→ **TO DO**:
Excluding any images, copy all of the lines below precisely as written.

┌─ AVAILABLE DATA

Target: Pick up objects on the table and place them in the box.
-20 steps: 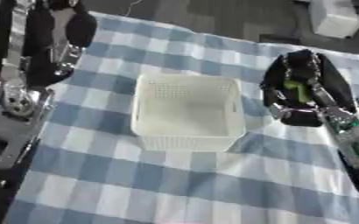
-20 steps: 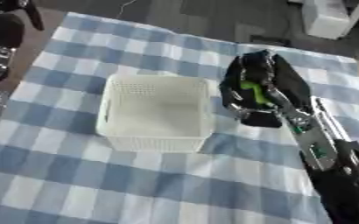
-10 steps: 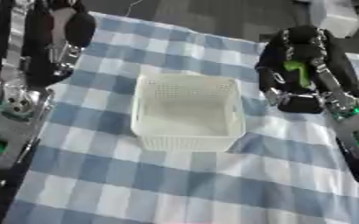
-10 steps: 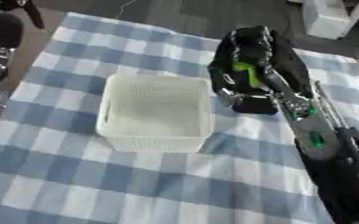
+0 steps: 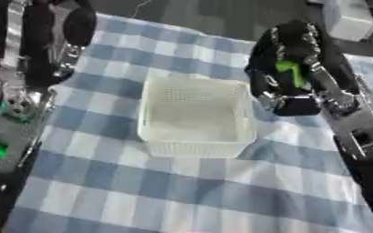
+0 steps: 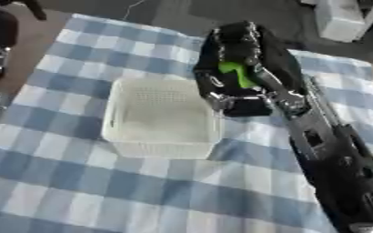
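Curling its black fingers around a small bright green object [image 6: 236, 73], the robot's right hand [image 6: 241, 68] hangs just beside the right rim of the white perforated plastic box [image 5: 194, 148], near its far right corner. Only a patch of the green thing shows between the fingers, so its shape cannot be told. The hand's lower edge overlaps the box's right wall in the right eye view; whether they touch cannot be told. The box stands upright in the middle of the blue and white checked tablecloth [image 5: 182, 195], and nothing can be made out inside it. The right forearm runs away toward the lower right corner. At the far left, the left hand [image 5: 58, 32] is raised over the cloth's edge, its dark fingers hanging relaxed and holding nothing.
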Tool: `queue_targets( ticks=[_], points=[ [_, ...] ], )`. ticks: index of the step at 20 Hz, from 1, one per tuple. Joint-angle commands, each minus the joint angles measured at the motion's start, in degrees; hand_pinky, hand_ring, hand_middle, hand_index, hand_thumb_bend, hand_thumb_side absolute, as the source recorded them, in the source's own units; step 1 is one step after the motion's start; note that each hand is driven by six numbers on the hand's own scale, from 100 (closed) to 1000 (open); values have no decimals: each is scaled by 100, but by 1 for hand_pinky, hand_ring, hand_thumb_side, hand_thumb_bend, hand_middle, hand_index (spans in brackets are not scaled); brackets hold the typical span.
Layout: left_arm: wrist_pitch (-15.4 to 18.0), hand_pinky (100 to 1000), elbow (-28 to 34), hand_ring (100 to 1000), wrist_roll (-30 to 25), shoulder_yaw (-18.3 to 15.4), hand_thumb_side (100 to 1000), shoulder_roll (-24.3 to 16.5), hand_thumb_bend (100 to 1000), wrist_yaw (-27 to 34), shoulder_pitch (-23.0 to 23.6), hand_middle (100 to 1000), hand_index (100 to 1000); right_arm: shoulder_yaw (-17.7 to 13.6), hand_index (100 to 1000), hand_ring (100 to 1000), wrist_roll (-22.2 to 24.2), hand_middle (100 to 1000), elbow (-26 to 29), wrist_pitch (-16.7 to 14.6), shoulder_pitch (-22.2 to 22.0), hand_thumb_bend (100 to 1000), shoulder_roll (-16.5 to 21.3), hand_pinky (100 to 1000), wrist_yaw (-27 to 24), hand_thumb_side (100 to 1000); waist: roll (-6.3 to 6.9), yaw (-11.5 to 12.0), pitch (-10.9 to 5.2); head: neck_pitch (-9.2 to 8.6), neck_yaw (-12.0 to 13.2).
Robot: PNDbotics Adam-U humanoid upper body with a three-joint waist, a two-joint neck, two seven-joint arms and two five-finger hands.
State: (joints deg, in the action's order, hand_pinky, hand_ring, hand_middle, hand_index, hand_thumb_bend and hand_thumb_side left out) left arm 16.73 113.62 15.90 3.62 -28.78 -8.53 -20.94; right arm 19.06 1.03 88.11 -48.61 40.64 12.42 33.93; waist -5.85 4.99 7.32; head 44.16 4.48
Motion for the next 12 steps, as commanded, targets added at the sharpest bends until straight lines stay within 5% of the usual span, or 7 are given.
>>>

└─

→ **EXERCISE OUTPUT**:
Target: Pick up objects on the table and place them in the box.
-20 steps: 
-20 steps: 
-10 steps: 
-10 steps: 
+0 steps: 
+0 steps: 
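Curling its black fingers around a small bright green object [image 6: 236, 73], the robot's right hand [image 6: 241, 68] hangs just beside the right rim of the white perforated plastic box [image 5: 194, 148], near its far right corner. Only a patch of the green thing shows between the fingers, so its shape cannot be told. The hand's lower edge overlaps the box's right wall in the right eye view; whether they touch cannot be told. The box stands upright in the middle of the blue and white checked tablecloth [image 5: 182, 195], and nothing can be made out inside it. The right forearm runs away toward the lower right corner. At the far left, the left hand [image 5: 58, 32] is raised over the cloth's edge, its dark fingers hanging relaxed and holding nothing.
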Tool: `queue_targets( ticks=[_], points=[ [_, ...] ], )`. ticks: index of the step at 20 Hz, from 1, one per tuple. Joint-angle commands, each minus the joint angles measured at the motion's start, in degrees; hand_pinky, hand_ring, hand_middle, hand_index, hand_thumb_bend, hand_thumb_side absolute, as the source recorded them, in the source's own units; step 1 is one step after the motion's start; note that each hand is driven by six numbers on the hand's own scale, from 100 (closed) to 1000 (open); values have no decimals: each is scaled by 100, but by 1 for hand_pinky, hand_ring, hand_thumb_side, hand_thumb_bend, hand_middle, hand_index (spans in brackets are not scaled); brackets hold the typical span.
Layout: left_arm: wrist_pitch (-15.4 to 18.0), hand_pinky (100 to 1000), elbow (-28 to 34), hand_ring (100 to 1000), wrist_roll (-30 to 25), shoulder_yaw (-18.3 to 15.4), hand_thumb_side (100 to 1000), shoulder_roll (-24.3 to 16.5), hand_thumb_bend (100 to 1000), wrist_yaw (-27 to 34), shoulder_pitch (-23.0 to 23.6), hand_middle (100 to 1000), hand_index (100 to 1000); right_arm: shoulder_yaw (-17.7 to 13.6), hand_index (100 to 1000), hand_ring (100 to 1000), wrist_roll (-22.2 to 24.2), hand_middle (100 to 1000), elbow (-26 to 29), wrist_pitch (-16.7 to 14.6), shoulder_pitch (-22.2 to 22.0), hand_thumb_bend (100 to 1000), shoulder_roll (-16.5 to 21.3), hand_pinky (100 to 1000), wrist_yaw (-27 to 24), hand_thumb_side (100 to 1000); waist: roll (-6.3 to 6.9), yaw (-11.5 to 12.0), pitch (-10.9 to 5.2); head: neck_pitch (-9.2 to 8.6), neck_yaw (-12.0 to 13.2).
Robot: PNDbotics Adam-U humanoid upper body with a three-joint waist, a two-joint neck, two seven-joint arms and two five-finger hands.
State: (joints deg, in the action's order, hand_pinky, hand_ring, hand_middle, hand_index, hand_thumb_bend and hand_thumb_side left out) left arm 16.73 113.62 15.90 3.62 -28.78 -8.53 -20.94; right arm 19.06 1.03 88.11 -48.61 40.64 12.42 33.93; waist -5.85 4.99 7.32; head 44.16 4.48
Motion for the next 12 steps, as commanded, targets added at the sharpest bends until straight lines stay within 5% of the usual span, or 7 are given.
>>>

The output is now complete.